§ **About this exercise**
Retype only the lines below from the one with "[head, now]" to the one with "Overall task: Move", inclusive, skipping every image.
======== Exercise material ========
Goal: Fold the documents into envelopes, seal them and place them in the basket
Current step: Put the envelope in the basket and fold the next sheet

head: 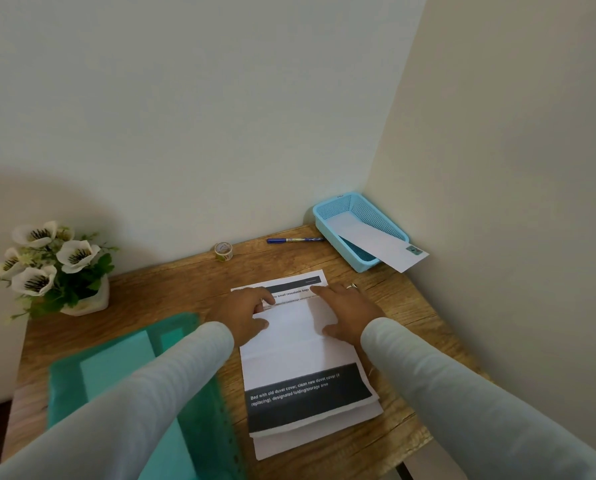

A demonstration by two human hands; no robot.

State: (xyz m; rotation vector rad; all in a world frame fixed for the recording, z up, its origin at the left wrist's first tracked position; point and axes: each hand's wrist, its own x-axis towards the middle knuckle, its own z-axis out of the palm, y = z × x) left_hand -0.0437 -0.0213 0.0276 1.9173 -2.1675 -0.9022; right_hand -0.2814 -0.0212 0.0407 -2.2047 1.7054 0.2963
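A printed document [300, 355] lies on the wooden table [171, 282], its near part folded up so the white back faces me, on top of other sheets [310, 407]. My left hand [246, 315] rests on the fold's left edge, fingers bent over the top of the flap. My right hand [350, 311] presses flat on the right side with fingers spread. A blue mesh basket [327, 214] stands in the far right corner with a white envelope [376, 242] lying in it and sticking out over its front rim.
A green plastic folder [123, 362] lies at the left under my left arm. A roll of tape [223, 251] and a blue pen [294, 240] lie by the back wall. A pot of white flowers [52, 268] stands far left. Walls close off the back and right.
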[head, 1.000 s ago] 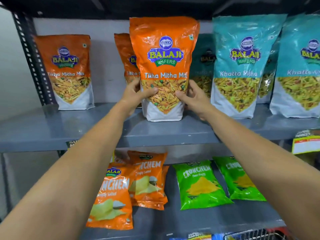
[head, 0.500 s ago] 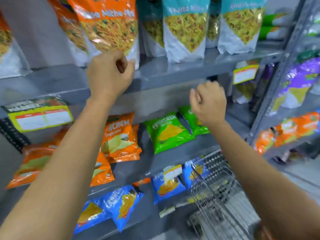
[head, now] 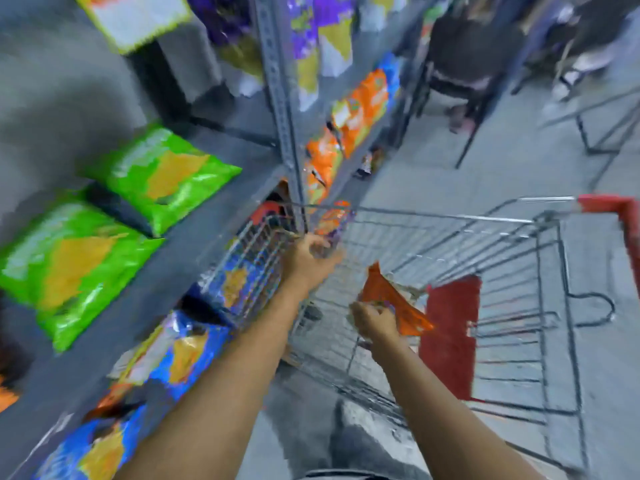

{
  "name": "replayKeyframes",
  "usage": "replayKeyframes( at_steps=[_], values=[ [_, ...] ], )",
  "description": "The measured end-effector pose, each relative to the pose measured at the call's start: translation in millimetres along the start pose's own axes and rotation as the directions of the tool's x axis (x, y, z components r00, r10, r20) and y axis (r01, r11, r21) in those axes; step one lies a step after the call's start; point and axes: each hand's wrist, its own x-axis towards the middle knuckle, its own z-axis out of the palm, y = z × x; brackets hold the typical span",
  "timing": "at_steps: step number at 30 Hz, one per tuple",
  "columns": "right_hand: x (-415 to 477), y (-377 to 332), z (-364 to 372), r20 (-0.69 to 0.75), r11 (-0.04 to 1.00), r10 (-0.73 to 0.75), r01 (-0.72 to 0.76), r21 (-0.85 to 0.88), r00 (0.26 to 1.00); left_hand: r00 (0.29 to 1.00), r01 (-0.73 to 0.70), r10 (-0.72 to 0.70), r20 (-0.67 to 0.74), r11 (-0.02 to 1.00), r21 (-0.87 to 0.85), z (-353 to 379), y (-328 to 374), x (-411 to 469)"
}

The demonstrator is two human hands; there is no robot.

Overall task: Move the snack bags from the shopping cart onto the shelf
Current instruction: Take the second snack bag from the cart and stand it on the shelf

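Note:
The view is blurred by motion. A wire shopping cart with a red handle stands to the right of the grey shelf. My right hand is inside the cart basket, closed on the edge of an orange snack bag. My left hand is over the cart's near-left corner with its fingers apart, just below another orange bag at the cart's rim. I see nothing held in it.
Green bags lie on the shelf level at left and blue bags on the level below. A red flap hangs in the cart. Farther down the aisle are more stocked shelves and a dark chair.
Both hands left the tall orange bag on the upper shelf and dropped down to the cart. My view swung down and right. My right hand has taken hold of an orange bag.

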Motion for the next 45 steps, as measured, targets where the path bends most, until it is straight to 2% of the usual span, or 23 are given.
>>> replayKeyframes(
  at_steps=[2,3,5,9,12,14,15,17,18,20,21,22,23,26,30,35,38,40,43,45],
  values=[
    [16,25,-23,-0.014,0.978,0.208,-0.209,-0.019,0.978,0.958,0.138,-0.171,0.229,0.979,0.152,46,-40,22],
    [27,41,-32,-0.045,0.959,0.280,-0.281,-0.025,0.959,0.922,0.160,-0.235,0.308,0.955,0.250,64,-59,30],
    [48,62,-46,-0.134,0.946,0.316,-0.322,-0.022,0.939,0.859,0.132,-0.302,0.413,0.911,0.391,88,-90,42],
    [100,92,-62,-0.205,0.976,0.206,-0.217,-0.029,0.957,0.768,-0.020,-0.336,0.545,0.838,0.545,127,-121,72],
    [131,107,-66,-0.138,0.992,0.115,-0.121,-0.032,0.984,0.731,-0.111,-0.332,0.596,0.804,0.584,151,-141,93],
    [150,121,-70,-0.101,0.997,0.036,-0.044,-0.070,0.994,0.670,-0.136,-0.392,0.630,0.770,0.623,164,-153,101],
    [155,121,-71,-0.090,0.996,0.019,-0.027,-0.080,0.996,0.636,-0.098,-0.429,0.642,0.780,0.618,170,-158,103],
    [171,126,-73,-0.058,0.995,0.017,-0.023,-0.099,0.998,0.574,-0.077,-0.376,0.728,0.860,0.505,190,-168,104],
    [175,127,-74,-0.024,0.992,0.024,-0.027,-0.124,0.999,0.599,-0.045,-0.333,0.728,0.894,0.446,200,-168,105],
    [183,132,-77,-0.019,0.987,0.023,-0.026,-0.157,1.000,0.664,0.077,-0.340,0.666,0.917,0.392,209,-176,101],
    [183,131,-78,-0.043,0.986,0.003,-0.010,-0.168,0.999,0.654,0.084,-0.341,0.675,0.920,0.383,208,-178,99],
    [182,128,-78,-0.079,0.977,-0.034,0.017,-0.210,0.996,0.666,0.032,-0.289,0.687,0.932,0.360,204,-180,99],
    [181,125,-79,-0.102,0.972,-0.073,0.047,-0.232,0.992,0.632,0.066,-0.292,0.718,0.943,0.325,200,-184,100],
    [170,107,-76,-0.125,0.978,-0.090,0.063,-0.200,0.988,0.636,0.122,-0.304,0.709,0.947,0.297,179,-174,105],
    [141,72,-64,-0.011,0.997,-0.054,0.053,-0.055,0.999,0.720,0.113,-0.248,0.648,0.963,0.243,132,-143,102],
    [82,7,-30,0.172,0.981,-0.194,0.188,0.052,0.966,0.861,0.121,-0.154,0.485,0.988,0.099,49,-95,79],
    [40,-35,-1,0.272,0.947,-0.318,0.296,0.122,0.908,0.951,0.049,-0.061,0.305,0.998,0.046,-10,-60,61],
    [10,-63,20,0.340,0.914,-0.404,0.367,0.170,0.849,0.983,-0.023,0.018,0.185,0.999,0.028,-51,-36,46],
    [-40,-106,55,0.399,0.831,-0.555,0.505,0.234,0.730,0.992,-0.125,0.125,-0.020,0.992,0.020,-115,7,21],
    [-78,-133,76,0.410,0.753,-0.656,0.587,0.297,0.634,0.963,-0.217,0.217,-0.162,0.976,0.015,-158,38,0]
  ],
)
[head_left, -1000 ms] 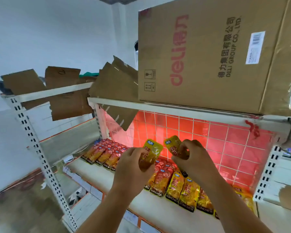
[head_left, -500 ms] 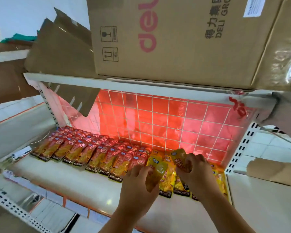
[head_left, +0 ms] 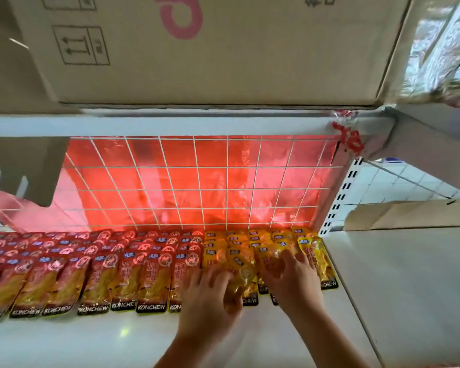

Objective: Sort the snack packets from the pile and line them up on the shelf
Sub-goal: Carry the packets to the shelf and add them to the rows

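Note:
Rows of red snack packets [head_left: 128, 277] lie lined up across the left and middle of the white shelf [head_left: 96, 338]. Rows of yellow snack packets [head_left: 312, 257] fill the right end. My left hand [head_left: 210, 298] lies with straight, spread fingers at the seam between red and yellow, its thumb side touching a tilted yellow packet [head_left: 241, 273] on the front row. My right hand [head_left: 292, 280] presses flat, fingers spread, on another yellow packet [head_left: 272, 264] just to the right. Both hands hide the lower halves of these packets.
A red foil back panel behind a white wire grid [head_left: 197, 181] closes the shelf's rear. A large cardboard box [head_left: 210, 49] sits on the shelf above, close overhead. The perforated white upright [head_left: 337, 197] bounds the right end, with a white surface and cardboard flap [head_left: 409, 213] beyond.
Both hands came down from mid-air, each with a yellow packet, and now rest on the front yellow row. The view has moved closer and lower onto the shelf.

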Motion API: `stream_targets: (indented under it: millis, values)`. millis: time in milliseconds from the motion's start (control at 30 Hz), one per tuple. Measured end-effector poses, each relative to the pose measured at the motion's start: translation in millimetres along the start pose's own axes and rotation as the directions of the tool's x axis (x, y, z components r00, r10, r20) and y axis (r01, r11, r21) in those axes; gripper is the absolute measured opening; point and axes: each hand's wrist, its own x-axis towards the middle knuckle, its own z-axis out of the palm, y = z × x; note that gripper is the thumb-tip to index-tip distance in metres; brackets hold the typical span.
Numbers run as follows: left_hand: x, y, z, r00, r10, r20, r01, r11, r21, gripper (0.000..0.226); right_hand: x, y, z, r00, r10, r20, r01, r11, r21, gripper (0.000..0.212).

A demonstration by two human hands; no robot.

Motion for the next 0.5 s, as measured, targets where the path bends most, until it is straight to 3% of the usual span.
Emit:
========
§ **Exercise answer**
[head, now] 

{
  "name": "replayKeyframes",
  "usage": "replayKeyframes( at_steps=[_], values=[ [_, ...] ], )",
  "description": "The measured end-effector pose, each relative to the pose measured at the call's start: translation in millimetres along the start pose's own axes and rotation as the directions of the tool's x axis (x, y, z components r00, r10, r20) and y axis (r01, r11, r21) in those axes; step one lies a step after the call's start; point and axes: each hand's wrist, its own x-axis towards the middle knuckle, its own z-axis out of the palm, y = z × x; brackets hold the typical span",
  "timing": "at_steps: step number at 30 Hz, one per tuple",
  "columns": "right_hand: x (-415 to 477), y (-377 to 332), z (-364 to 372), r20 (-0.69 to 0.75), r11 (-0.04 to 1.00), r10 (-0.73 to 0.75), r01 (-0.72 to 0.76), r21 (-0.85 to 0.88), r00 (0.26 to 1.00); left_hand: r00 (0.29 to 1.00), r01 (-0.73 to 0.70), r10 (-0.72 to 0.70), r20 (-0.67 to 0.74), r11 (-0.02 to 1.00), r21 (-0.87 to 0.85), z (-353 to 379), y (-328 to 374), x (-411 to 469)"
}

The demonstrator is two human hands; there is no robot.

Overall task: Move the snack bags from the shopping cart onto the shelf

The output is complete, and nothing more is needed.